Campaign recognition

  • Girls’ total campaign recognition (13-17) remains higher than boys (86% compared to 69%)
  • ABC1s’ recognition returned to previous levels – 75% W6, 70% W7, 74% W8 – C2DEs remain at previous high levels
  • Girls 13-17 consistently more likely to recognise radio ads (W8 G 72%, B 60%)
  • As at previous waves, girls (66%) more likely than boys (32%) to recognise picture ads
  • Three quarters recognise at least one of the ads they were shown or played
  • Strong increase in boys’ recognition of ads – although girls still more likely to recognise ads

Advertising communication

  • Messages remain centred on using contraception – further slight increase in % saying you should not believe what your friends say – STI message becoming stronger
  • More ‘top of mind’ for 16-17s
  • Young people recognise ads are aimed at them and feel the ads understand them
  • introduction of new ads has had effect of retaining interest – 1/4 young people talked about ads with others

Sexwise and

  • Further climb in awareness of Sexwise – 1/2 13-17s now aware – increase in awareness amongst 13-15s
  • Ads main source of awareness

Sources of information about sex/relationships

  • Most common source of information remains lessons at school, followed by mother and friends
  • Teacher/school nurse becoming more important source of contraceptive advice

– some evidence of increased/preparatory advice seeking

  • Most popular source of contraception is FPC/GP for girls and a vending machine or pub toilet for boys – similar to previous waves
  • 3/10 would recommend a friend goes to Sexwise for advice – 1/8 – 1/2 FPC/GP

Knowledge about sex/relationships

  • 41% 13-17s think over half young people have had sex by age 16 – gradual decline from 50% at benchmark
  • Increase in awareness of some less common contraceptive methods – respondents aware of TP ads tend to be more aware of less common methods – some increases in awareness of ‘lesser known’ STIs

Awareness/use of local contraceptive services

  • 2/3 13-17s aware of place could visit for advice – similar to previous – those aware of TP ads more likely to be aware
  • Half had received info about a place to go in their local area

Myth busting, attitudes and empowerment

  • Slight increases in knowledge since benchmark – boys, younger respondents and DEs least well informed
  • Those who have seen ads slightly more likely to know about some campaign messages – contraceptive availability – can get pregnant during period – can’t tell who has STIs by looking at them
  • Some evidence that those who have seen advertising are retaining positive messages – easier to talk about contraception and STIs – more positive about condoms – easier to make sure condoms are used properly

Research objectives


Evaluation Objectives

The aims of the evaluation are to assess progress towards the goals of the Teenage Pregnancy strategy and to provide data to assist in the effective implementation of the strategy.
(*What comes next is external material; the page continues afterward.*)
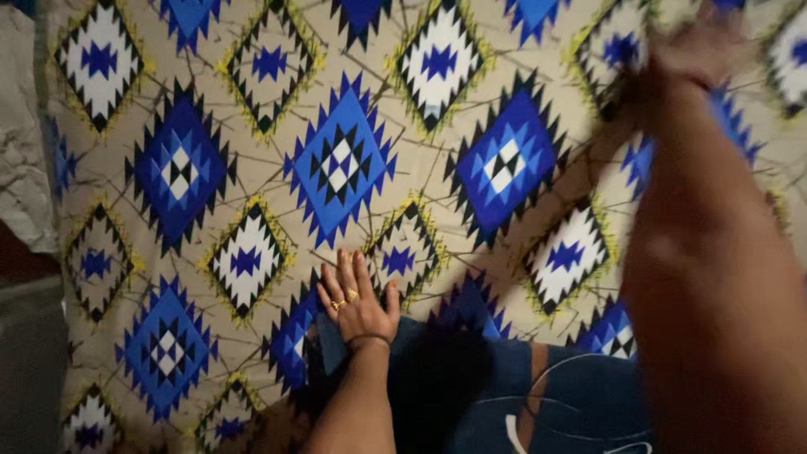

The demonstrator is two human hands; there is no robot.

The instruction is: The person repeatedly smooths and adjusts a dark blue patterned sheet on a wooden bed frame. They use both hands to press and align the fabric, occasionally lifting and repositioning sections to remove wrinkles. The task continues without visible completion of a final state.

Specifically its aims are:

  • To assess progress towards the goals of the strategy
  • To evaluate the impact of the media campaign nationally and locally
  • To identify the processes by which “joined-up action” is achieved
  • To forge strong links between research and policy formation
  • To provide an ongoing reactive research function to guide and assess the effectiveness and impact of the national strategy.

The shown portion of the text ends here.